Your Source For The Arts In Atlanta

Now in its 24th year, the gay-themed media celebration Out on Film turns an eye on Atlanta and the Southeast. As usual, it also includes international work among its three dozen-plus offerings. The films range from flesh-flashing gay-boy comedy “Eating Out: The Open Weekend” to moving AIDS-era history “We Were Here” to World War II lesbian drama “The Night Watch” from Sarah (“Tipping the Velvet”) Waters to documentaries by former Atlantan Christopher Hines (“Legalize Gay,” “Man 2 Man: A Gay Man’s Guide to Finding Love”) to the latest comedy concert from Atlanta’s favorite Korean-American, omnisexual pottymouth Margaret Cho.

For its first two decades, Out on Film was presented by IMAGE Film & Video Center, now ATL Films 365, which is responsible for the yearly Atlanta Film Festival. “Producing even one film festival a year can drive you crazy,” Out on Film director Jim Farmer says. “Producing two can probably kill you.” So, after 2008, the fest was delivered into the hands of the local LGBT community that it’s designed to serve.

“The past three years, we’ve been rebranding and determining how we’re going to proceed,” Farmer says. “I think we’ve done a really good job of incorporating more of the community and making it inclusive.” And, for the most part, it’s all in one location: Landmark Midtown Art Cinema. “I don’t like the idea of having to hop here or hop there,” Farmer says. “We keep it in one place, so if you want to see everything, you literally can.”

There’s plenty of good stuff here — and a whole lot more than the handful of titles I had time to screen before Thursday’s kickoff of the eight-day event.
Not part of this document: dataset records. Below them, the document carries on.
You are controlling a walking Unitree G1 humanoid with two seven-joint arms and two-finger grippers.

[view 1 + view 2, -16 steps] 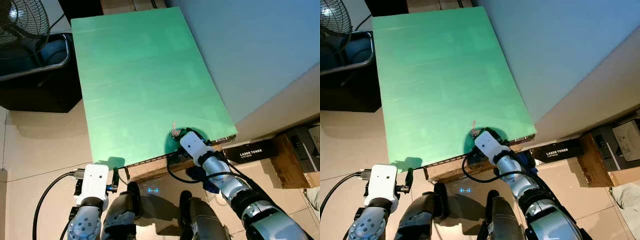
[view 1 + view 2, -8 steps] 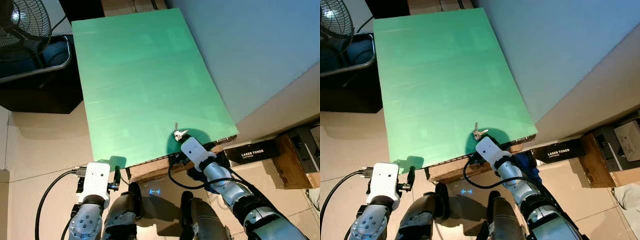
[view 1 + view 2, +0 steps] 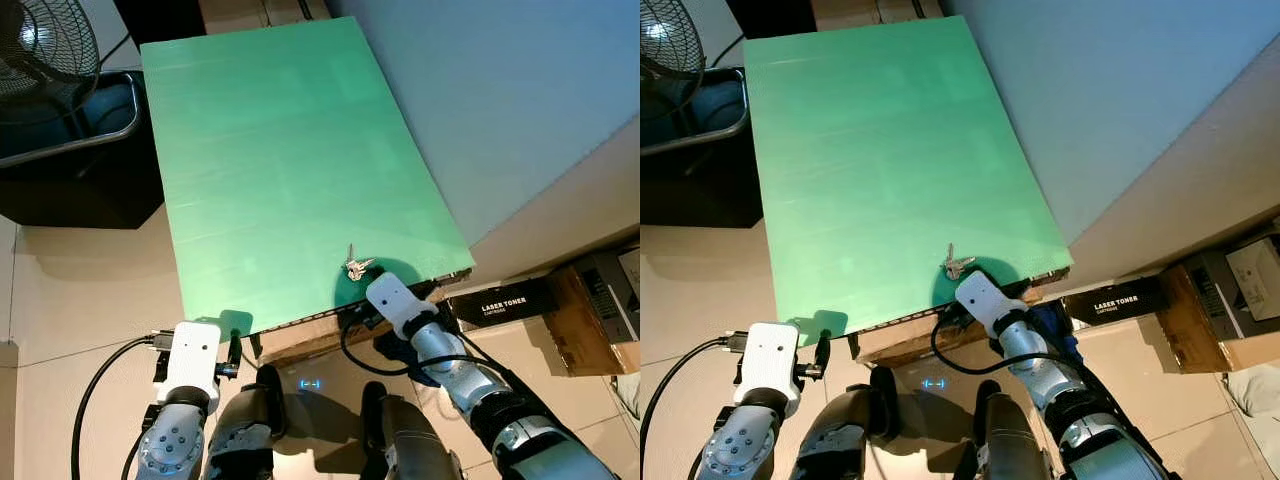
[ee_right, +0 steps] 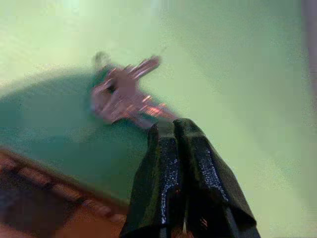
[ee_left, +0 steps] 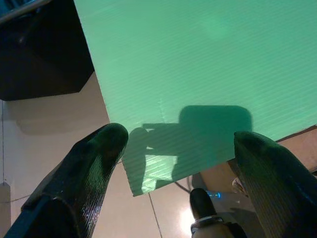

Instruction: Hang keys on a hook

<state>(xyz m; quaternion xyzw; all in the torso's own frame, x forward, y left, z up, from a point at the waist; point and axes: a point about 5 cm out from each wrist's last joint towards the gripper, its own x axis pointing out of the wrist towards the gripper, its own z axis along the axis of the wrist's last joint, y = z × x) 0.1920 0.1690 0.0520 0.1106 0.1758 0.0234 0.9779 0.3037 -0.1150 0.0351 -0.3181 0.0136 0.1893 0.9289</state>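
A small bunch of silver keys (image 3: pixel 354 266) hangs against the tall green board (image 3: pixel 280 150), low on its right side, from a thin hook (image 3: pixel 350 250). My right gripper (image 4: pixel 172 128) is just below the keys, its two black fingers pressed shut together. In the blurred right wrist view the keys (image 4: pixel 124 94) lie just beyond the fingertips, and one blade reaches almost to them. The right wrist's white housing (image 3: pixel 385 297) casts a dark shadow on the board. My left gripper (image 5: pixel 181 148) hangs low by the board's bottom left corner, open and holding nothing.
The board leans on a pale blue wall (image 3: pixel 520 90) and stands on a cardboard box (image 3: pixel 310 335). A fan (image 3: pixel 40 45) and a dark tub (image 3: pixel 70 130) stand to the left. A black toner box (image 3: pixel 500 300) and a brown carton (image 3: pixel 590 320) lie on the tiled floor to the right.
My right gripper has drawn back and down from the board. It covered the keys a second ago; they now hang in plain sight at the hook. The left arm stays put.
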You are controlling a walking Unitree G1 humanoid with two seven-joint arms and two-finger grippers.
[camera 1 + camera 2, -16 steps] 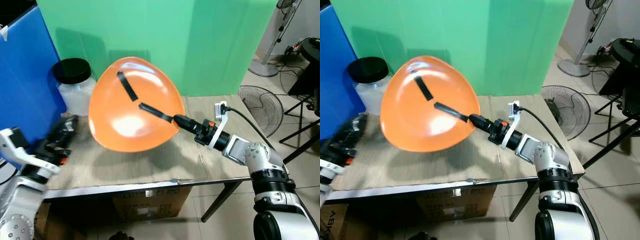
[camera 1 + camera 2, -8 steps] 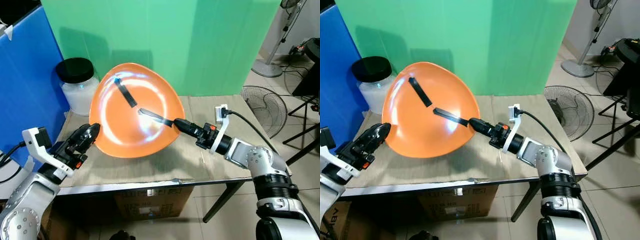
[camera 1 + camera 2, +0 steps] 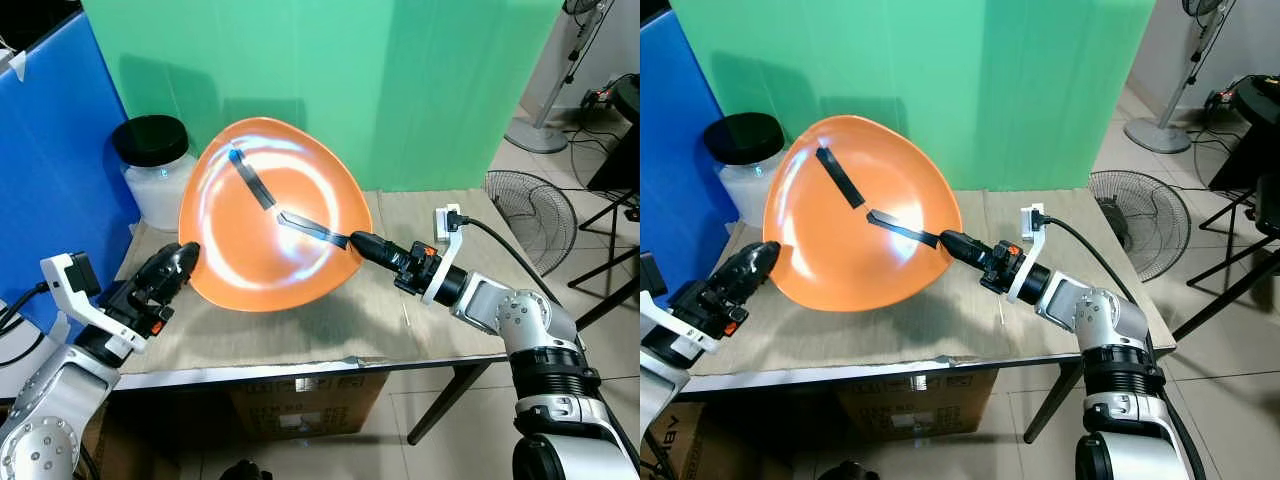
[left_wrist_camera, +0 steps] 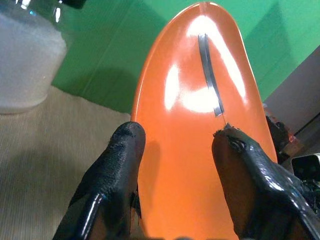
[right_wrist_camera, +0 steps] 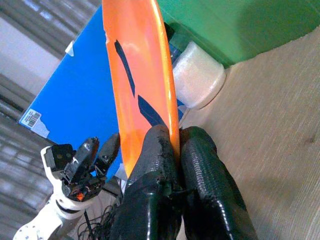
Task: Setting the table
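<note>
Here the right gripper (image 3: 940,238) pinches the tilted orange plate's (image 3: 262,240) rim; the open left gripper (image 3: 170,268) should straddle the opposite edge squarely before closing.

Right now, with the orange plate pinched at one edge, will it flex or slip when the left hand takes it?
The orange plate keeps its shape, tilted up from the right hand's rim pinch alone, so it is probably stiff and light. Its glossy glare suggests slippery. The left hand straddles the opposite rim, open.
</note>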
Here are my thoughts on a few of them. For the full schedule, or to get tickets (which can disappear fast), see the link at the bottom.

“The Wise Kids.” A sweet sleeper. This admirably assured coming-of-age drama from Kentucky-born writer-director-actor Stephen Cone handles such questions as coming out, preserving friendships and questioning faith with great subtlety and, well, wisdom.

"The Wise Kids"

Tim (Tyler Ross), Brea (Molly Kunz) and Laura (Allison Torem) are high school seniors in Charleston, S.C., united by the church where Brea’s father is the minister. Their comfort zone is threatened first by their upcoming departures for college, then by Tim’s confession that he thinks he may be gay, though he still considers himself a Christian. Brea takes it in stride, but the hyperreligious Laura gets rattled. Meanwhile, Brea is starting to doubt this whole notion of an omnipotent God. And their church’s happily married music director, Austin (well played by Cone himself), is letting his eyes linger a little too long on his favorite young congregant, Tim.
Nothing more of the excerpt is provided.